In general, China is expected to continue to strengthen its policy support for the carbon emission industries, with various industrial support policies and financial and tax subsidies being promulgated, refined, and implemented. However, in the short term, since the carbon emission industries involve a wide range of fields and many aspects of the industrial supply chain, there are a lot of uncertainties on when the supporting policies will be released, their benefits, and their outcome. If the industrial policies in the carbon emission business have material adverse changes, the investment returns of low-carbon M&A projects may be adversely affected as well.

For example, currently, CCER filings are still suspended, with inventory trading in the market unable to support the sustainable development of the carbon emission industry. The National Carbon Emission Trading System does not support CCER trading either. Since there is no national unified market and CCER has no well-established price discovery mechanism, it is hard to determine the fair market value. Meanwhile, CCER is also faced the risk of price fluctuation. The CCER offset ratio, project type, the inclusion period of the project, the types of key emitters that may use CCER to offset carbon allowances, the issuance amount of carbon allowance, etc., may trigger significant price fluctuation and then affect the buyers decision-making in the transaction.

As for those carbon asset management organizations which mainly engage in CCER project development and consulting and CCER trading as their business, their business performance is closely linked to the CCER policy. Policy uncertainties will, therefore, affect the capacities of such entities of sustainable operation and the overall valuations of such entities.

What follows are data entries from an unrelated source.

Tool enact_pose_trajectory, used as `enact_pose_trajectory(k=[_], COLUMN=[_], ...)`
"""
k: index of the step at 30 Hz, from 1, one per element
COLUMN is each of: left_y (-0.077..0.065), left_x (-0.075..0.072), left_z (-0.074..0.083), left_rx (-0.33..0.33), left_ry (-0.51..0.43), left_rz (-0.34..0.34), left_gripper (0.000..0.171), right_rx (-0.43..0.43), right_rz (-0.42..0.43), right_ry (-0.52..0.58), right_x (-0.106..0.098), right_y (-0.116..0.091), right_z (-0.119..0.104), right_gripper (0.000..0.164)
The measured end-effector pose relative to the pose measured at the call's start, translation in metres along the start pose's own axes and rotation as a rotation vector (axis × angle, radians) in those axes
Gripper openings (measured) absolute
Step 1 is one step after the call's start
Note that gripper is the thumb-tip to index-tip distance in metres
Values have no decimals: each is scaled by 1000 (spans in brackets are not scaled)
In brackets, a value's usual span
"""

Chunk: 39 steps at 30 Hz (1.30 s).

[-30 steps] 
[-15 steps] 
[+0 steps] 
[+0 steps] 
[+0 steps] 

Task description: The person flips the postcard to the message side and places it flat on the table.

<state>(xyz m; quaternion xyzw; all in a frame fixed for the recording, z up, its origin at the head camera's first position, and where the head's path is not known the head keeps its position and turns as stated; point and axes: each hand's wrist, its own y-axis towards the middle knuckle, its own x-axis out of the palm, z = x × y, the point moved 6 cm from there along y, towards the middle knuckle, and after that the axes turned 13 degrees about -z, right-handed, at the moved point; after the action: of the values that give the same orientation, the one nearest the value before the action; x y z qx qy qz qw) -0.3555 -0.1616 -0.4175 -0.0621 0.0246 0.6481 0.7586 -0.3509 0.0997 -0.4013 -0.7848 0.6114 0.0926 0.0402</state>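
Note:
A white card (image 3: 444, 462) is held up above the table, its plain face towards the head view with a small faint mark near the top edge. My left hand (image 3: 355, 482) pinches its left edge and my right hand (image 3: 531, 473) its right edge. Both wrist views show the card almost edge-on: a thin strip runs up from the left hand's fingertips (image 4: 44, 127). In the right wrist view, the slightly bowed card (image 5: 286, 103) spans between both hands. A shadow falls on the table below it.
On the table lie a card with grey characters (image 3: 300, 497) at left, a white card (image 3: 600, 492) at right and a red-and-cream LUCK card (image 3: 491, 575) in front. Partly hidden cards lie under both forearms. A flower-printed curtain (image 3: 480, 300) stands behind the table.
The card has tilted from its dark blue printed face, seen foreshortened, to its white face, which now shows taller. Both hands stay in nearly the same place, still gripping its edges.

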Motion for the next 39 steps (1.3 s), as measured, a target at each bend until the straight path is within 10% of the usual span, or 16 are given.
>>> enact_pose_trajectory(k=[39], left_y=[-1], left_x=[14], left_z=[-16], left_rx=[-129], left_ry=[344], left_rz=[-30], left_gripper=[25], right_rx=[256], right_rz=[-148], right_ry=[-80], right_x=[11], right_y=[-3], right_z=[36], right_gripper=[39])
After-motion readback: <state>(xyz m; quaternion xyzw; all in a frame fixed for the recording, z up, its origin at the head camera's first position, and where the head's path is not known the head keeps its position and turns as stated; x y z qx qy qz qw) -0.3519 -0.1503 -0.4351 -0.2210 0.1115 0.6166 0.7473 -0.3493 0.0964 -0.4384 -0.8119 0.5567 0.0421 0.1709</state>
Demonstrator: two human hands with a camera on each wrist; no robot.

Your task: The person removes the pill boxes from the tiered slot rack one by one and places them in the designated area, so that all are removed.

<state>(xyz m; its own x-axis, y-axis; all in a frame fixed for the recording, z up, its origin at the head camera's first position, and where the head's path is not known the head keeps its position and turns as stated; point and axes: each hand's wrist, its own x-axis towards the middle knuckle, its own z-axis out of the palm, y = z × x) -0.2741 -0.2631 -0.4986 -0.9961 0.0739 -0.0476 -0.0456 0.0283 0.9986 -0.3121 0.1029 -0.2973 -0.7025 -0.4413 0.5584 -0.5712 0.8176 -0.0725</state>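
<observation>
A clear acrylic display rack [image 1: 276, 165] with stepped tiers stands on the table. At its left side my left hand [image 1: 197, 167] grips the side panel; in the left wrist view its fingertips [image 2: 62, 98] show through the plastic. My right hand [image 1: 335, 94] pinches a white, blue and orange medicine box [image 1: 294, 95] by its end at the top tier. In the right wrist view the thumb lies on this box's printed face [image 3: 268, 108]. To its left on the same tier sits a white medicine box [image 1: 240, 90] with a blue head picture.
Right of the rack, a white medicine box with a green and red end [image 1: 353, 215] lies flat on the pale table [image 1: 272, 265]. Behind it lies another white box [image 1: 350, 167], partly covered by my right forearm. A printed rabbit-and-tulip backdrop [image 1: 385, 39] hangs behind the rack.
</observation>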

Therefore, the buyer should consider whether to include the adverse change of the policy as a trigger of the price adjustment in the transaction documents, or whether to adopt a price adjustment mechanism based on the revenue indicators of the target company. In addition, attention shall be paid to the definition of “force majeure” in the transaction documents. If the scope of force majeure includes the adverse change of the policy, the target company or the seller may rely on the force majeure clause to exempt from the liabilities for losses suffered by the buyer caused by such adverse change.